Chairman Obernolte and Chairman Collins, thank you for holding today’s hearing on this important and timely subject. Artificial Intelligence is an emerging technology that holds the potential to transform many aspects of human society. And I am incredibly impressed with the quality of scientific research currently being conducted in the realm of AI.
In my district, North Carolina’s Fourth, Duke University is leading the Athena Institute, an NSF-funded multidisciplinary research institute focused on AI research for edge computing related to communications networks. And UNC Chapel Hill is participating in the Artificial Intelligence Institute for Engaged Learning, another NSF-funded research institute working on the development of AI tools to enhance educational learning opportunities. I have met with these researchers. Their work is exciting, and their brilliance, ingenuity, and commitment to developing AI applications that serve the public good are second-to-none.
At the same time, there is no escaping the reality that certain kinds of AI systems and their application could pose grave risks in the absence of clear, rigorous oversight rooted in practical and ethical considerations. AI risk management is a complex subject that defies easy answers. But there are some guiding principles that should be at the front of our minds as we think about these issues.

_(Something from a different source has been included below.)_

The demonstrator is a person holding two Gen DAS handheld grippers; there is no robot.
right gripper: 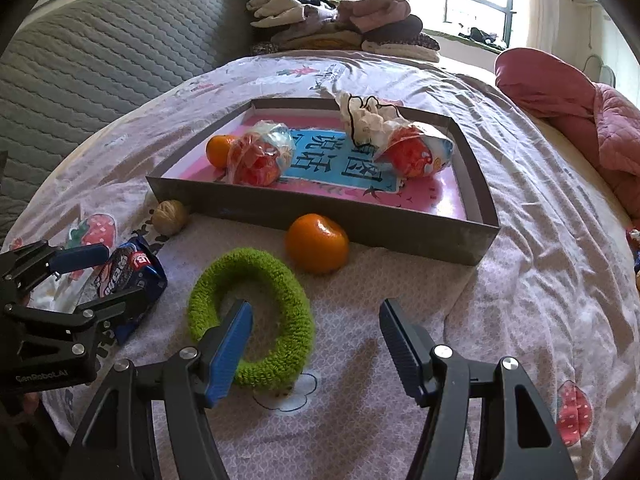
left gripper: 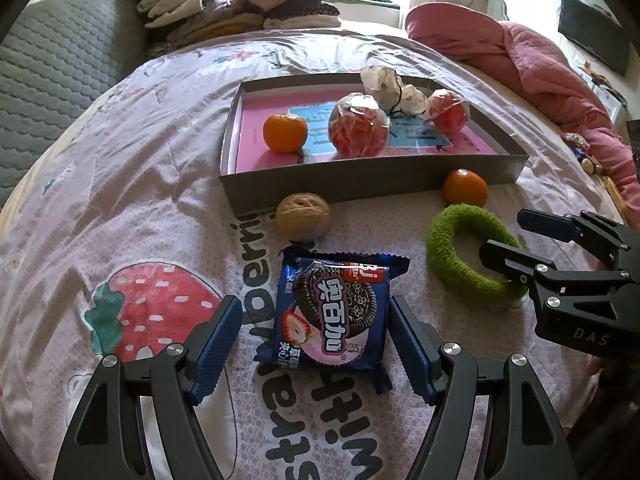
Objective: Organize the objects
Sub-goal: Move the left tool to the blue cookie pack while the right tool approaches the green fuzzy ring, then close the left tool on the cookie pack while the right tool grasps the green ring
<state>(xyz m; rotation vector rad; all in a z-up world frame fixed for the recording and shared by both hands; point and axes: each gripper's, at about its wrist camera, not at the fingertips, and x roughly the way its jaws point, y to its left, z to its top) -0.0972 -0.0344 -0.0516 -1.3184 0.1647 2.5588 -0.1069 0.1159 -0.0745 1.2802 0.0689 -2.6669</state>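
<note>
A grey box lid (left gripper: 360, 188) (right gripper: 320, 208) with a pink lining lies on the bed. In it are a tangerine (left gripper: 285, 133), two wrapped red balls (left gripper: 358, 130) (left gripper: 447, 111) and a crumpled white wrapper (left gripper: 386, 84). In front of it lie a walnut (left gripper: 304, 217) (right gripper: 170, 217), a second tangerine (left gripper: 465, 188) (right gripper: 317, 243), a green fuzzy ring (left gripper: 464, 256) (right gripper: 252, 316) and a blue Oreo packet (left gripper: 332, 316) (right gripper: 128, 276). My left gripper (left gripper: 316, 348) (right gripper: 100, 276) is open, its fingers on either side of the packet. My right gripper (right gripper: 316, 344) (left gripper: 508, 236) is open, one finger inside the ring.
The bedsheet (left gripper: 140, 200) has strawberry prints and lettering. Folded clothes (left gripper: 240, 0) are stacked at the far end. A pink quilt (left gripper: 540, 60) lies at the right. A grey padded headboard (right gripper: 100, 60) runs along the left.
</note>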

First, there is a pressing need to develop effective scientific tools and test methods that can support researchers and policymakers in evaluating the benefits and risks of different AI systems. This is an area where federal agencies such as NIST can play a leading role. Second, it is crucial for the federal government to prioritize research into the benefits and risks of different AI systems and applications, and then fund that research accordingly. AI risk management must be a federal research priority because it is essential for understanding AI’s broader impact on society. Finally, as we race to keep up with the breakneck pace of AI research and the accompanying risks, our discussion must be centered around the real-world risks and safety concerns that arise from AI systems.
The debate over AI risk management has an unfortunate tendency to become fixated on dramatic existential risks, like the end of human civilization, which are based in speculation. Those risks are legitimate subjects for research inquiry. But they should not be elevated over concrete, tangible concerns in areas such as equity, bias, privacy, cybersecurity, and disinformation. These are the existing, fact-based risks to real people in the real world, not distractions pulled from the world of science fiction. And they deserve to be prioritized in the AI risk management framework to come.

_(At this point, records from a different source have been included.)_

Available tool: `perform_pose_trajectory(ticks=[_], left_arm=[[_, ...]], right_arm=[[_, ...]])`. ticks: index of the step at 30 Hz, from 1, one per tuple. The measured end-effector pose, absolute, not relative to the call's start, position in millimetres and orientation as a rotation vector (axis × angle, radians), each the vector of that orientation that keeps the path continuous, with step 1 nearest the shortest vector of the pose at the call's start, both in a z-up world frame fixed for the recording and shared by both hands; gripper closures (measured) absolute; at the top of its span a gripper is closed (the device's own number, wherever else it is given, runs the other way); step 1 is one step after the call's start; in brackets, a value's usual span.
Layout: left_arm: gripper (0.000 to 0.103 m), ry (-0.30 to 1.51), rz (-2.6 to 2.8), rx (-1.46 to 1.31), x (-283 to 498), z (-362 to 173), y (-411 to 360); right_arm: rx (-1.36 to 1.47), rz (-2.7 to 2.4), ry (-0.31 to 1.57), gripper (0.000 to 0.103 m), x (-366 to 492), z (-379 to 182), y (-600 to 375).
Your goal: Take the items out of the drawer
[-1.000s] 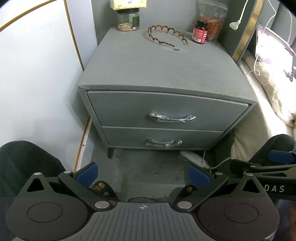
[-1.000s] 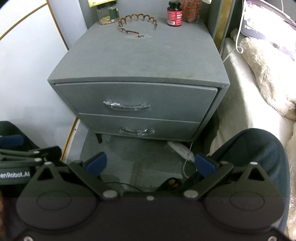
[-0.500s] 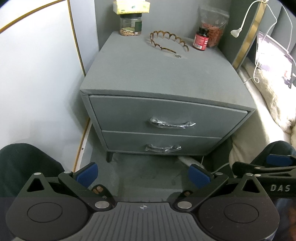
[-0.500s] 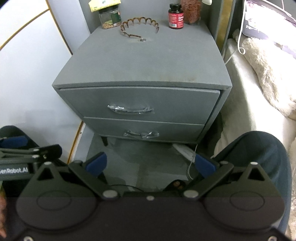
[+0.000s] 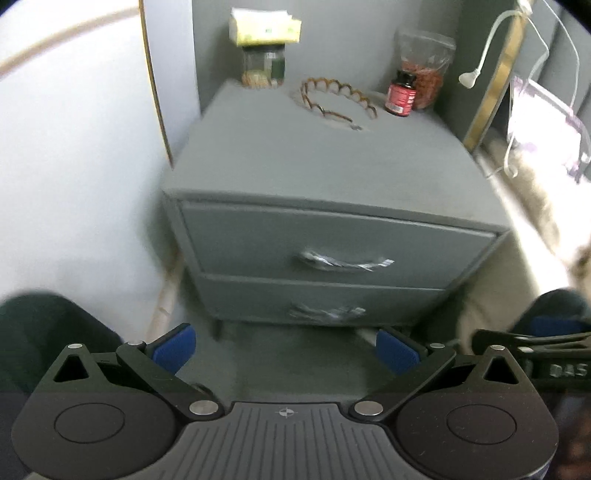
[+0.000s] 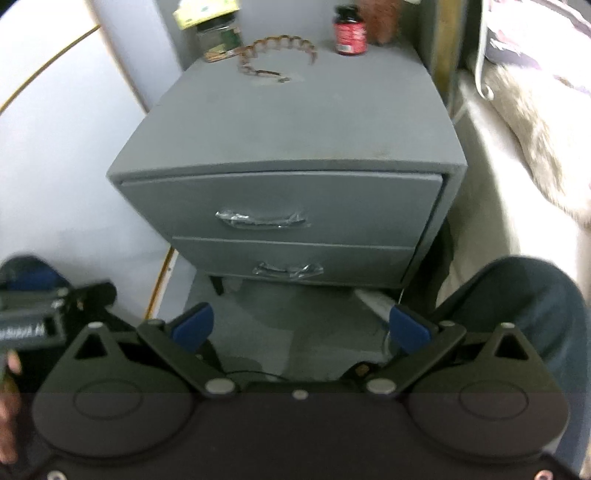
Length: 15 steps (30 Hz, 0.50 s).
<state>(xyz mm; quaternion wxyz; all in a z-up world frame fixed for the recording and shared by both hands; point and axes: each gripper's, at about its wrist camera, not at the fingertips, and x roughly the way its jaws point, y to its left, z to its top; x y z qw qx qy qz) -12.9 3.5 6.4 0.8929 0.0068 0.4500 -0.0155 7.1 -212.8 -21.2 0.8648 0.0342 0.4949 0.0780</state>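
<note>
My left gripper (image 5: 284,349) has its blue-padded jaws spread wide with nothing between them, and my right gripper (image 6: 301,328) is the same, parted and empty; each shows at the edge of the other's view, low over the floor in front of the nightstand (image 5: 325,162). Compared with a second ago I have drawn both back and up: the cabinet sits smaller and further off in both views, more of its top is showing, and the frames are smeared with motion. I read that as still lining up, not reaching, so the task has not really begun. Both drawers are fully shut: the top drawer (image 6: 284,206) with its plastic-wrapped handle (image 6: 260,219), and the lower drawer (image 6: 295,258) beneath it, close to the floor. Whatever I am meant to take out is hidden inside, so one handle has to be pulled first; the wrap may make it slippery. On top, at the back, stand a glass jar (image 5: 264,70) with a yellow box (image 5: 264,26) on it, a brown scalloped headband (image 5: 334,98), a red-labelled bottle (image 5: 400,94) and a pouch (image 5: 424,66), all well apart from the drawer fronts. A knee (image 6: 517,295) sits on the right, the bed (image 6: 495,155) hard against the cabinet, the wall on the left, so side room is tight.
</note>
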Motion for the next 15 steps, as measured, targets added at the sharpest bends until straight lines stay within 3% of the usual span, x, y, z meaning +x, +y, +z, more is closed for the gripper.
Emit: perform_pose_trajectory(ticks=[10, 15], left_arm=[[0.000, 0.947, -0.086, -0.066, -9, 11, 13], [0.000, 0.965, -0.052, -0.038, -8, 7, 11]], right_arm=[[0.069, 0.177, 0.924, 0.000, 3, -1, -216], [0.083, 0.180, 0.988, 0.005, 6, -11, -217]])
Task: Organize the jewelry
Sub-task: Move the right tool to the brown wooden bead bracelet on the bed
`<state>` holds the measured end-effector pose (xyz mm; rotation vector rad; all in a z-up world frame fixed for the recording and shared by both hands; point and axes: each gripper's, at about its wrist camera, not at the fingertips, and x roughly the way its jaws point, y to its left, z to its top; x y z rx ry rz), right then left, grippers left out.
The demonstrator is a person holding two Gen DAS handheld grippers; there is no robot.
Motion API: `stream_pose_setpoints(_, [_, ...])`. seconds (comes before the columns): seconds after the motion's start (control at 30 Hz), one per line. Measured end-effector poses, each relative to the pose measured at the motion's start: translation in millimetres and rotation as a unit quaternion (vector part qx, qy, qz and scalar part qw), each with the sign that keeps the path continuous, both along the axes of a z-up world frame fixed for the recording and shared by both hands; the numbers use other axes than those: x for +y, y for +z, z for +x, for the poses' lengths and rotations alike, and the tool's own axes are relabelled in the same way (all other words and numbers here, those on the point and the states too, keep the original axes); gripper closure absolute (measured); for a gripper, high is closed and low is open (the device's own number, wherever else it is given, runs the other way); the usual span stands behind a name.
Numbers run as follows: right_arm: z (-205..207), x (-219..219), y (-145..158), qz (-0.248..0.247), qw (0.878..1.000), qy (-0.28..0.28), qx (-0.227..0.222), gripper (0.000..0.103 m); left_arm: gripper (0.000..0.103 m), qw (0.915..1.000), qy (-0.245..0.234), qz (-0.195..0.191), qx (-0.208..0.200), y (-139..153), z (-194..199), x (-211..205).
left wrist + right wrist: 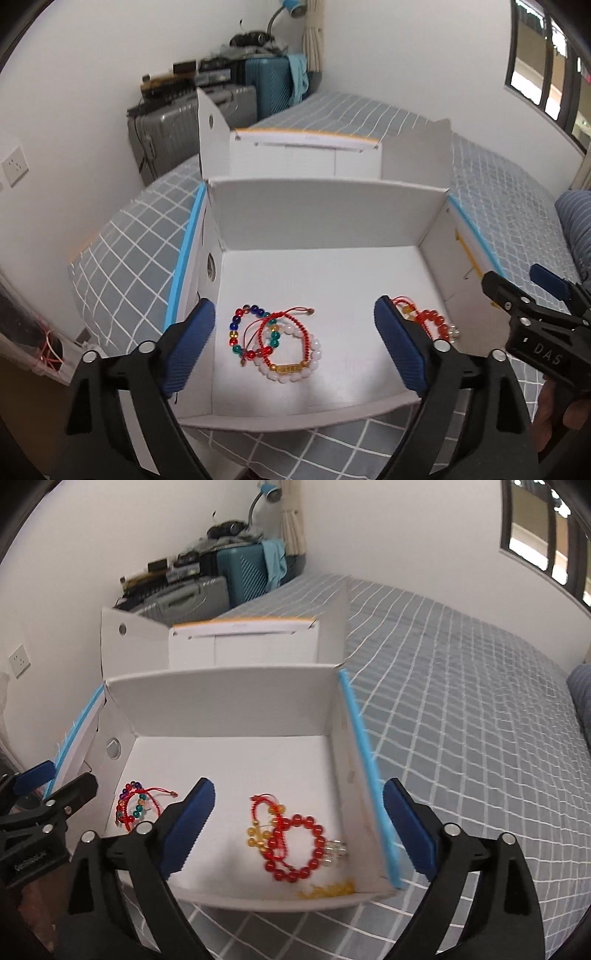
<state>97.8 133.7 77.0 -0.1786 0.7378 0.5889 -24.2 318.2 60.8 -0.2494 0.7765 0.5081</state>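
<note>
An open white box stands on a grey checked bed. On its floor at the left lie a multicoloured bead bracelet, a red cord bracelet and a white bead bracelet with a gold bar, tangled together. At the right lie a red bead bracelet, partly hidden in the left wrist view, and amber beads. My left gripper is open and empty above the left pile. My right gripper is open and empty above the red bracelet.
The box lid stands up behind the box. Suitcases and clutter stand in the far corner. The bed stretches to the right, with a striped pillow. The right gripper also shows in the left wrist view.
</note>
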Motion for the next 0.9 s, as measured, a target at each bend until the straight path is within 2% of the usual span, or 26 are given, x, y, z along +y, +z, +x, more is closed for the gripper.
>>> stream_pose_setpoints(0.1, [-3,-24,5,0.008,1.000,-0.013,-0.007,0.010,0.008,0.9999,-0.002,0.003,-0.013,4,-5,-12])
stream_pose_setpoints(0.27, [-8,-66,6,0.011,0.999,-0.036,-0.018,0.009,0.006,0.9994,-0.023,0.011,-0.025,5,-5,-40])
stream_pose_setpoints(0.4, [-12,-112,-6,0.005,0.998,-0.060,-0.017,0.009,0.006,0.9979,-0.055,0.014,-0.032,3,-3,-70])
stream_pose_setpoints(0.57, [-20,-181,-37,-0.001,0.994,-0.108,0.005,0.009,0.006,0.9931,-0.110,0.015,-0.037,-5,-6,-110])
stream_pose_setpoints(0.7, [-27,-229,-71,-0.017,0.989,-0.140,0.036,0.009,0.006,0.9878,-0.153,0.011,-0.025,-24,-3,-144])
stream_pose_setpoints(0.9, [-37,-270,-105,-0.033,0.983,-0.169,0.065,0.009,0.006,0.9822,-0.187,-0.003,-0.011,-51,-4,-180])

The Science Committee is the right place for this kind of discussion. We pride ourselves on our responsible and bipartisan approach to complex questions like this one, with deliberations grounded in scientific fact and informed by a broad range of perspectives. I’m confident that today’s hearing will continue in that tradition.

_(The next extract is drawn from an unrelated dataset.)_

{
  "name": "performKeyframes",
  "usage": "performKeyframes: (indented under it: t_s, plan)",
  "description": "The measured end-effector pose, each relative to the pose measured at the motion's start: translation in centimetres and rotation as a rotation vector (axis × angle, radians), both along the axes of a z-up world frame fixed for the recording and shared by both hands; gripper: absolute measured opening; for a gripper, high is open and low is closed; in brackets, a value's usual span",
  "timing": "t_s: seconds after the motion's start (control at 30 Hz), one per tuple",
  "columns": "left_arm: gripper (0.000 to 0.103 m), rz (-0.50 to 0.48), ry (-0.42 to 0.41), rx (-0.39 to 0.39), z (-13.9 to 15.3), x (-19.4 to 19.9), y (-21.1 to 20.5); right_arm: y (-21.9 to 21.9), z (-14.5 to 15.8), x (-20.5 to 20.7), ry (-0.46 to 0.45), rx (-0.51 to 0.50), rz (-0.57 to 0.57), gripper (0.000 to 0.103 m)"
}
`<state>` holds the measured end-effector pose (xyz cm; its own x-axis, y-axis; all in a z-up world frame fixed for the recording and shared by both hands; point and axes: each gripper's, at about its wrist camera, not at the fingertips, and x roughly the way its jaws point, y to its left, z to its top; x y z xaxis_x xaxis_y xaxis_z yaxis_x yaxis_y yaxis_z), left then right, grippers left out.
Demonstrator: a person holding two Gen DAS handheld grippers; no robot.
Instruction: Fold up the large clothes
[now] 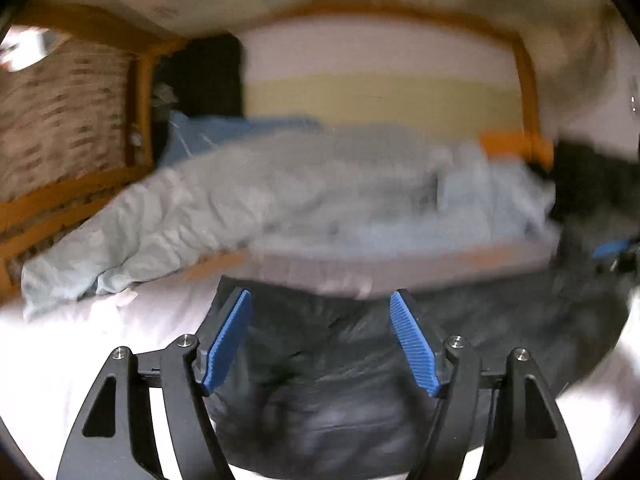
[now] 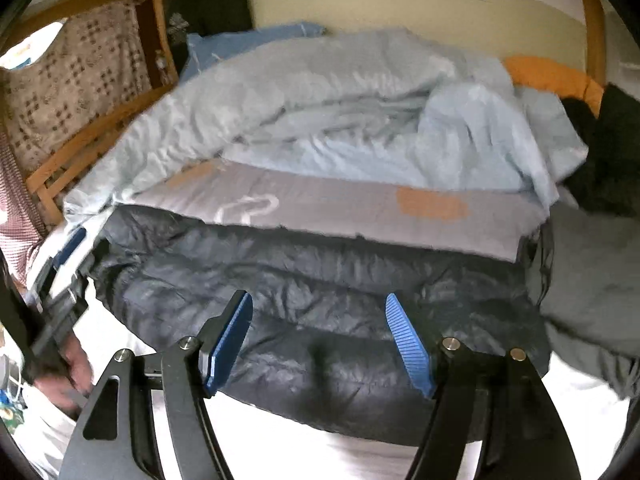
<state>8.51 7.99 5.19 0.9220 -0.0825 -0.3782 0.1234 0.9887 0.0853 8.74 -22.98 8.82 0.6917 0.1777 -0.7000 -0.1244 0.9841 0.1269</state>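
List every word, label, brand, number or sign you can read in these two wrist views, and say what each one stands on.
None can be read.
Grey sheet: a pale looped mark and orange patches, a print, not legible text.
Dark item by the wooden frame: a small pale mark, too blurred to read.
Dark puffy jacket, light blue duvet: no text visible.
Left wrist view: motion-blurred throughout.

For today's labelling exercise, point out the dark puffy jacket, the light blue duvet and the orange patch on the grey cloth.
dark puffy jacket (image 2: 320, 280), right wrist view, middle of its quilted surface.
light blue duvet (image 2: 320, 100), right wrist view, its crumpled top.
orange patch (image 2: 432, 204), right wrist view, centre of the patch.
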Motion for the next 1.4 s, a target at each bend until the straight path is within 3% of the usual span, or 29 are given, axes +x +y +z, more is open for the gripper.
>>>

As a member of the New Democrat Coalition’s Artificial Intelligence Working Group, I believe this is exactly the kind of issue that deserves more of our attention in Congress. Chairman Obernolte, I have great respect for your leadership on AI issues, and I’m eager to use today’s hearing to explore areas where we may be able to work together on AI-related oversight in the future.
I want to thank our expert witnesses for appearing before the committee today and for your thoughtful testimony on this topic. I look forward to a vigorous and engaging discussion.
Thank you, and I yield back.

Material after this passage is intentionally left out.